_DESCRIPTION OF THE TASK_
Check each line of the listing for the string "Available". Copy those where it appears.

_ENTRIES SHOWN_
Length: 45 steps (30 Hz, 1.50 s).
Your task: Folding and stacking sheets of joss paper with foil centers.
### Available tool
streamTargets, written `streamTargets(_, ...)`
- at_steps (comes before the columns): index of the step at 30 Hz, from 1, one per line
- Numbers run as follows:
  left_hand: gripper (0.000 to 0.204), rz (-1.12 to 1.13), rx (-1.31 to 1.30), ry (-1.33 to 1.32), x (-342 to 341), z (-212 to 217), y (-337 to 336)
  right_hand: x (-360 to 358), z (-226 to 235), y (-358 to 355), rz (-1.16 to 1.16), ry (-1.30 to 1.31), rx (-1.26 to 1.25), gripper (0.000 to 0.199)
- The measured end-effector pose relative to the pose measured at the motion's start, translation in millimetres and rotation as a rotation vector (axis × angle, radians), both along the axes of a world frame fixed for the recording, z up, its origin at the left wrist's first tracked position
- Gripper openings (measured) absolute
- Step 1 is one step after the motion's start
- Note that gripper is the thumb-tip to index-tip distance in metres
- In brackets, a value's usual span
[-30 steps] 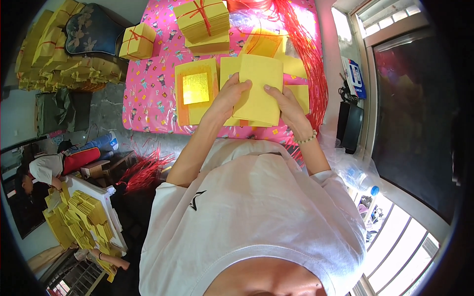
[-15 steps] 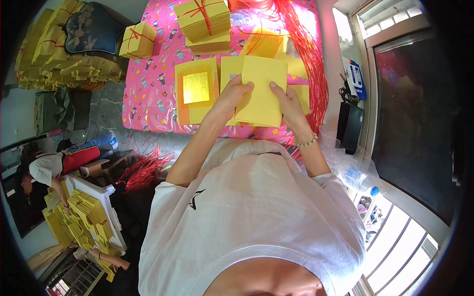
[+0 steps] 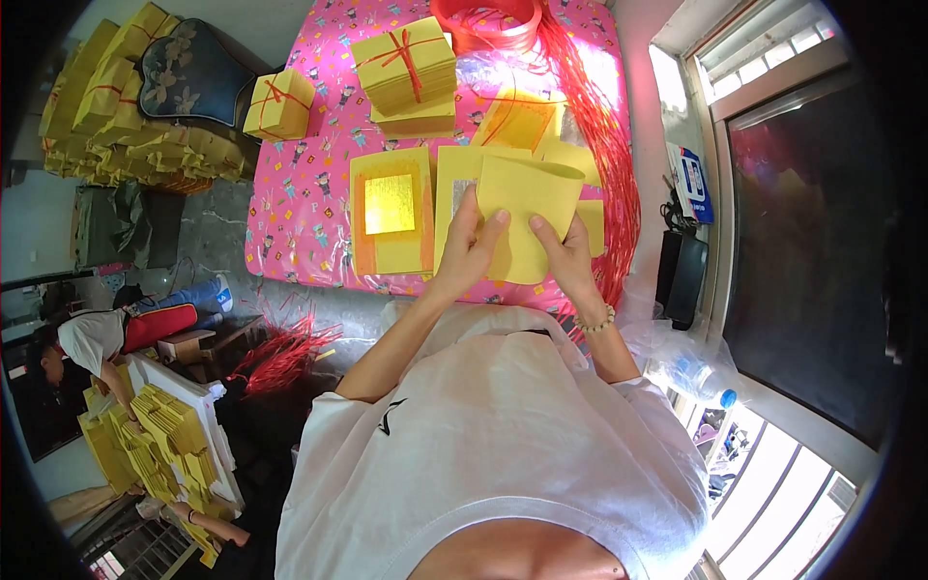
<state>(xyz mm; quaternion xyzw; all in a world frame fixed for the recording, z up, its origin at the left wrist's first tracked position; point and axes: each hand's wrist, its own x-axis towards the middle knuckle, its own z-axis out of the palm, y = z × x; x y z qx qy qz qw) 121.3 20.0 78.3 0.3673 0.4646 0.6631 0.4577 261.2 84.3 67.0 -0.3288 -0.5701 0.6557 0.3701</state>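
Note:
Both hands grip a thin wad of yellow paper sheets [image 3: 527,208], bowed so that its top edge curls over. My left hand [image 3: 469,242] pinches the left side with its thumb on the front; my right hand [image 3: 570,256], with a beaded bracelet at the wrist, pinches the right side the same way. Beneath and behind the wad lies more yellow paper [image 3: 498,152], a strip of silver showing beside my left fingers. Left of it rests a yellow stack with an orange border, topped by a shiny gold foil square [image 3: 390,205].
A pink patterned table cover [image 3: 300,217] carries tied yellow bundles [image 3: 406,72], a red ring-shaped roll [image 3: 488,29] and long red strands [image 3: 609,164]. A window [image 3: 812,261] borders the right. At lower left, other people's hands handle yellow paper [image 3: 169,416] on a white table.
The wad was nearly flat and is now bowed, its top edge curling. My view has shifted slightly, so the table appears lower. Both hands keep their hold.

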Motion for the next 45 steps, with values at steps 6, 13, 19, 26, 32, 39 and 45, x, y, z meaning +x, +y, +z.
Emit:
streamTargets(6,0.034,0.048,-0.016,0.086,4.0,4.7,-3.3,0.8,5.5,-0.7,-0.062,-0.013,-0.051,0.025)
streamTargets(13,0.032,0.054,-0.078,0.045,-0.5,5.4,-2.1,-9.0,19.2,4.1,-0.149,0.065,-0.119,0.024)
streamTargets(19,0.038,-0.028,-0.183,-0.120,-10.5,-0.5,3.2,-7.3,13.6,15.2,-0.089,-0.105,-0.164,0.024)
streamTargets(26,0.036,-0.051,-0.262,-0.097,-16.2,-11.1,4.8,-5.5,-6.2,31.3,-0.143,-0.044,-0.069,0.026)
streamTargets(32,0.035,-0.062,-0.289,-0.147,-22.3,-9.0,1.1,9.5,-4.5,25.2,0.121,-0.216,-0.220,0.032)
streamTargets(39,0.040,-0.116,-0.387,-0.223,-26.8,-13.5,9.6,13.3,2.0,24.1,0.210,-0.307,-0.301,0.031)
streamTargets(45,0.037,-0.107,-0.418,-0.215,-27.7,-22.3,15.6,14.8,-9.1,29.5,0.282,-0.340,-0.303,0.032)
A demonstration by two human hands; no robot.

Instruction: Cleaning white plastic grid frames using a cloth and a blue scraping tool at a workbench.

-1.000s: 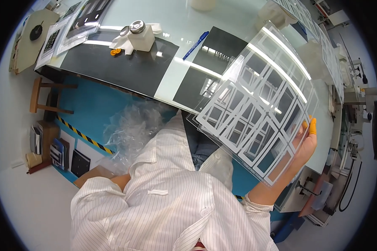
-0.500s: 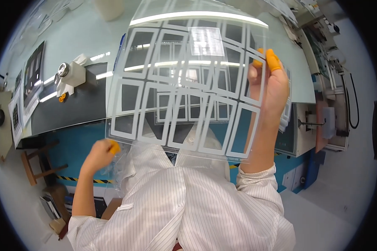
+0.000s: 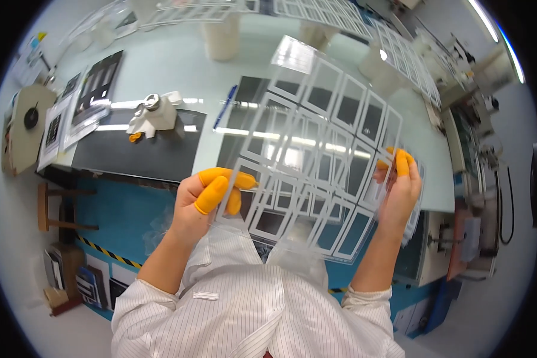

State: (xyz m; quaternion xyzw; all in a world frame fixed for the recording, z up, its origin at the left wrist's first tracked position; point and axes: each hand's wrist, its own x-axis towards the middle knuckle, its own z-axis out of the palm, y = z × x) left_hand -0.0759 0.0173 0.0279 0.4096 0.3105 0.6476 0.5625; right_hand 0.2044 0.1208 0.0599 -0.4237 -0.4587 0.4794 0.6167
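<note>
Between my hands stands a clear sheet (image 3: pixel 326 126) bearing rows of white rectangular outlines, tilted above the table edge and my lap. My left hand (image 3: pixel 200 200), with orange finger cots on its thumb and fingers, pinches the sheet's left edge. My right hand (image 3: pixel 401 194) grips the opposite edge, orange cots on its thumb and fingertip. Light glares off the sheet's upper corner. Through it, more outlined sheets show lower down at the table's front, partly hidden.
A white bottle with a metal cap (image 3: pixel 160 113) stands on a dark mat (image 3: pixel 173 146), near orange finger cots (image 3: pixel 135 137) and a blue pen (image 3: pixel 225 106). White tubs (image 3: pixel 222 39) at the back support more outlined sheets (image 3: pixel 322 15). Dark printed sheets (image 3: pixel 98 80) lie left.
My left hand has come up from beside my lap and taken hold of the sheet's left edge. The sheet and my right hand appear lower in view, and my view now takes in more tabletop.
</note>
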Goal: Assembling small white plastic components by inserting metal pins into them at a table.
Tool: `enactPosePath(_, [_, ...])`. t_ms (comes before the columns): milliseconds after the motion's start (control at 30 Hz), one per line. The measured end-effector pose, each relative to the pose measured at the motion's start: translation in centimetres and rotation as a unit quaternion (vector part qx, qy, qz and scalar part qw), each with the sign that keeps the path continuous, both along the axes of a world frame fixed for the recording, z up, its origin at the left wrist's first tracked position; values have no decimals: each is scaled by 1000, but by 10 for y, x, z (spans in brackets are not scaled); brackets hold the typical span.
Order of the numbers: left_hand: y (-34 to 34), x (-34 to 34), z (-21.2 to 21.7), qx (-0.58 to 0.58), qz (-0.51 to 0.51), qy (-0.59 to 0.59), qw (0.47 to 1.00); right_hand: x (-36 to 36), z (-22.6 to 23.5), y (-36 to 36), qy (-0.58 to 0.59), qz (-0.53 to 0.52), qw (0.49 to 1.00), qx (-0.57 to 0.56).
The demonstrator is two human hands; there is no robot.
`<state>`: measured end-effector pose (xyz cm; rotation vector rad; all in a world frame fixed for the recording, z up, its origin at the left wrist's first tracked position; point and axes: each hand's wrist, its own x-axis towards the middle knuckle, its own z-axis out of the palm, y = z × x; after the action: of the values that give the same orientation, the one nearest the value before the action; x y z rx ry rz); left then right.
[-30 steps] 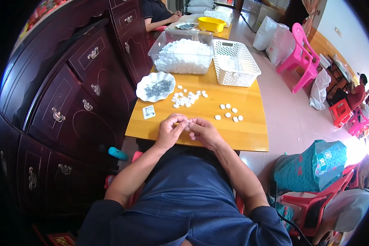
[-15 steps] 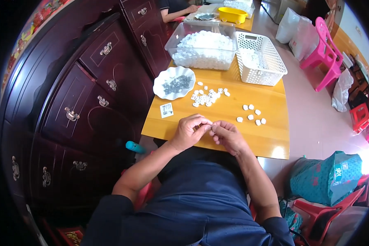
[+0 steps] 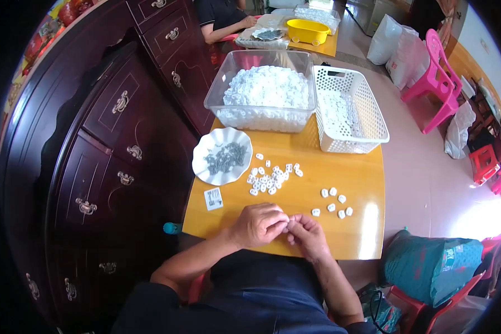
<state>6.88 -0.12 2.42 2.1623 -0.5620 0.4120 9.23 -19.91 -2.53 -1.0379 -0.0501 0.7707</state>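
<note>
Fingers of left hand and right hand pinch closed around a mostly hidden small white piece over the bench's near edge, where a loose grip could drop it.

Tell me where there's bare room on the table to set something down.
Bare tabletop lies between the scattered white pieces and the group of seven to their right, between that group and the white perforated basket, and at the near right corner beside the right hand. Crowded: the far edge, under the clear bin, and left, around the scalloped dish.
</note>
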Motion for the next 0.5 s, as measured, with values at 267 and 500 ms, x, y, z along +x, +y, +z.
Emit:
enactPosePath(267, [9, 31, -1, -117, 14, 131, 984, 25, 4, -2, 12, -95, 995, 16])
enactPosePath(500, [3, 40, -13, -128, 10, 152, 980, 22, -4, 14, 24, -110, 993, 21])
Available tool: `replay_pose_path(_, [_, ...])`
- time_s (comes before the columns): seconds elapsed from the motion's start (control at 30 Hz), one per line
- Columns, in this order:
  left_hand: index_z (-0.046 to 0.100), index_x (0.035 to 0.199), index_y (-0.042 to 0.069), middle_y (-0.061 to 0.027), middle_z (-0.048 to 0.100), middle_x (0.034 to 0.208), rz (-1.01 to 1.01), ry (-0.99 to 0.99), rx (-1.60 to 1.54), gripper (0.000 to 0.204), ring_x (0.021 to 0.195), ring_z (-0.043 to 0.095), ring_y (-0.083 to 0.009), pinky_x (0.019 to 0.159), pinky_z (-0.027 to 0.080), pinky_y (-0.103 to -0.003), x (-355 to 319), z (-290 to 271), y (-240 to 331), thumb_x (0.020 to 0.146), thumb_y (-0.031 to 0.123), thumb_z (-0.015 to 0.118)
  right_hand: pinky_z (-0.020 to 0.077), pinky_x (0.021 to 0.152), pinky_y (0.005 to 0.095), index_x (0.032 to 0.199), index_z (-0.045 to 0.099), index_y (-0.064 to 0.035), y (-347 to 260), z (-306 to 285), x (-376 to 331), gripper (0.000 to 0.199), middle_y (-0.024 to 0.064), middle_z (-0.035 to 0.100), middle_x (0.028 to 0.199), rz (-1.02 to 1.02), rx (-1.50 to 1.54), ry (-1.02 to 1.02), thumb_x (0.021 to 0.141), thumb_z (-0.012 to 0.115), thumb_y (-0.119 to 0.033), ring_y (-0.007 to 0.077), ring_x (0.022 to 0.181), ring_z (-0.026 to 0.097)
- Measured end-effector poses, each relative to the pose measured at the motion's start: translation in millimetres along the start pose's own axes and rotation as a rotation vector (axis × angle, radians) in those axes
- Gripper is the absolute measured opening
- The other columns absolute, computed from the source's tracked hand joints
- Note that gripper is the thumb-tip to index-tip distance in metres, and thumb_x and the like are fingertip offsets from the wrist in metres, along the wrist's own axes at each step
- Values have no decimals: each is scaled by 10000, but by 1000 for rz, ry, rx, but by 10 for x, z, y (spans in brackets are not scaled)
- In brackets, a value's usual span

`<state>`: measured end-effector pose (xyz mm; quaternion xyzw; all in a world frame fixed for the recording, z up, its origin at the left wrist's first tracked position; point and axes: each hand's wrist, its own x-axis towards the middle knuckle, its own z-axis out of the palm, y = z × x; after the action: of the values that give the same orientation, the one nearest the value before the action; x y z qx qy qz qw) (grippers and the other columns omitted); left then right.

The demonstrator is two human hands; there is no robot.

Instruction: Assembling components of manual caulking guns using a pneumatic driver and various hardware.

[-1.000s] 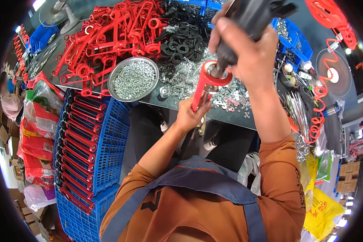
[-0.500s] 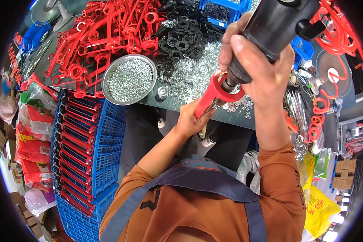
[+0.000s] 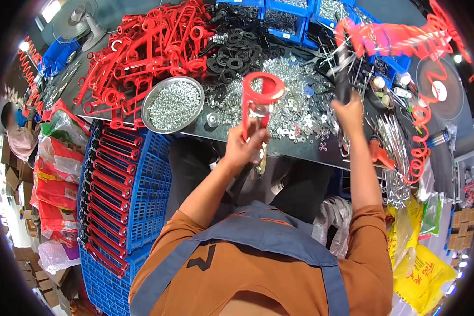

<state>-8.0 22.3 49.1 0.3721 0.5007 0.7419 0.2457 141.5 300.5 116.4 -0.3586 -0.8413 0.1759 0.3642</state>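
Note:
My left hand [image 3: 244, 145] is closed around a red ring-ended metal part [image 3: 263, 95], held up in front of the bench edge with its ring at the top. Bright metal shows just under the ring. Over the right side of the bench, my right hand [image 3: 350, 113] is at the lower end of a black power driver [image 3: 344, 79]. The driver is smeared by motion, and most of the fingers are hidden behind it; the thumb points left. Loose silver hardware [image 3: 289, 89] lies heaped beyond the red part, with washers [image 3: 285, 132] near the edge.
A round metal bowl [image 3: 198, 113] of small fasteners stands left of centre, before piled red parts [image 3: 158, 45] and black rings [image 3: 237, 55]. Blue bins [image 3: 284, 23] line the back. A red coiled hose [image 3: 420, 131] hangs right. Blue crates [image 3: 147, 197] hold rows of red parts at left.
The black driver has come off the red part and moved right and away with my right hand. My left hand still holds the red part, its ring now turned upward.

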Motion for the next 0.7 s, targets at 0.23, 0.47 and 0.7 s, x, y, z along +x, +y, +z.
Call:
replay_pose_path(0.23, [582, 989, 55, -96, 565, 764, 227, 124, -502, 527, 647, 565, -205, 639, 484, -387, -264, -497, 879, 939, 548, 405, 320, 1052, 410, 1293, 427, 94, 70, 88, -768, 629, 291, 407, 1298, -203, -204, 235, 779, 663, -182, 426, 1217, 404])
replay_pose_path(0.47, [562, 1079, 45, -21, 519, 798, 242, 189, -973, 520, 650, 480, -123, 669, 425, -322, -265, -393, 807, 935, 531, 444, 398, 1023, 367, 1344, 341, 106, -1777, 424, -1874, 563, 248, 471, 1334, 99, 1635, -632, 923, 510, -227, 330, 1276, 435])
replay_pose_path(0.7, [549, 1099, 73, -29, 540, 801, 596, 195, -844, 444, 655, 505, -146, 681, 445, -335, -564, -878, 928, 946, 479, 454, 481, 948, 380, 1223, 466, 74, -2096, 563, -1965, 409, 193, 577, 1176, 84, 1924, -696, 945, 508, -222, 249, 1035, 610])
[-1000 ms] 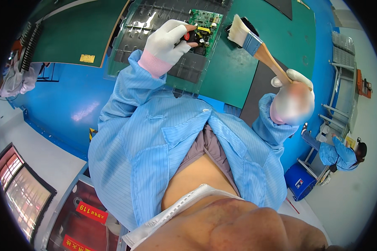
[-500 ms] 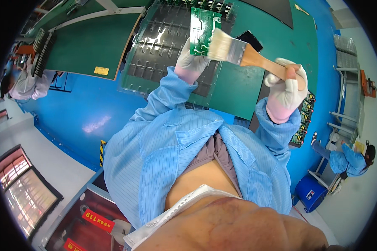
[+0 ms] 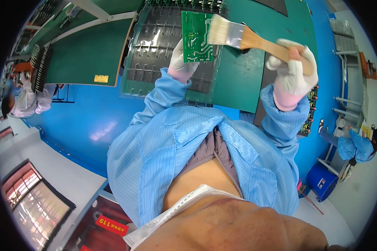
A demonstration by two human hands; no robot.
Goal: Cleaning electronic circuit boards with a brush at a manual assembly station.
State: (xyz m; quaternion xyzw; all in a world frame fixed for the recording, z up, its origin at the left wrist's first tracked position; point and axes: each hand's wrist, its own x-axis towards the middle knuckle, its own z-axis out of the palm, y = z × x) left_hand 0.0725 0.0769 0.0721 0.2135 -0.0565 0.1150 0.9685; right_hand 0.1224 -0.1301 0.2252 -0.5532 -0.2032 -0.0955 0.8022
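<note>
My left hand (image 3: 182, 58), in a white glove, is closed on a green circuit board (image 3: 197, 39) held upright above the bench, its traced side toward me. Most of the fingers are hidden behind the board. A flat paintbrush (image 3: 255, 41) with a wooden handle and pale bristles is gripped by its handle in my gloved right hand (image 3: 297, 69). The bristle tips are at the board's right edge; whether they touch it I cannot tell. Under the board lies a clear plastic tray (image 3: 134, 69) with rows of moulded pockets.
Below the hands stretches a green bench top (image 3: 243, 79). A dark object (image 3: 248, 35) lies behind the brush. Assembled boards (image 3: 312, 111) stand beyond my right forearm, more (image 3: 197, 4) at the tray's far end. Another green table (image 3: 88, 58) is at left. People work at both sides.
The board has shifted slightly left and down in view and tilted, losing its bright glare. My right hand has moved right, and the brush has gone from over the board's face to its right edge.
</note>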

_TASK RESPONSE_
### Available tool
Available tool: `replay_pose_path(_, [_, ...])`

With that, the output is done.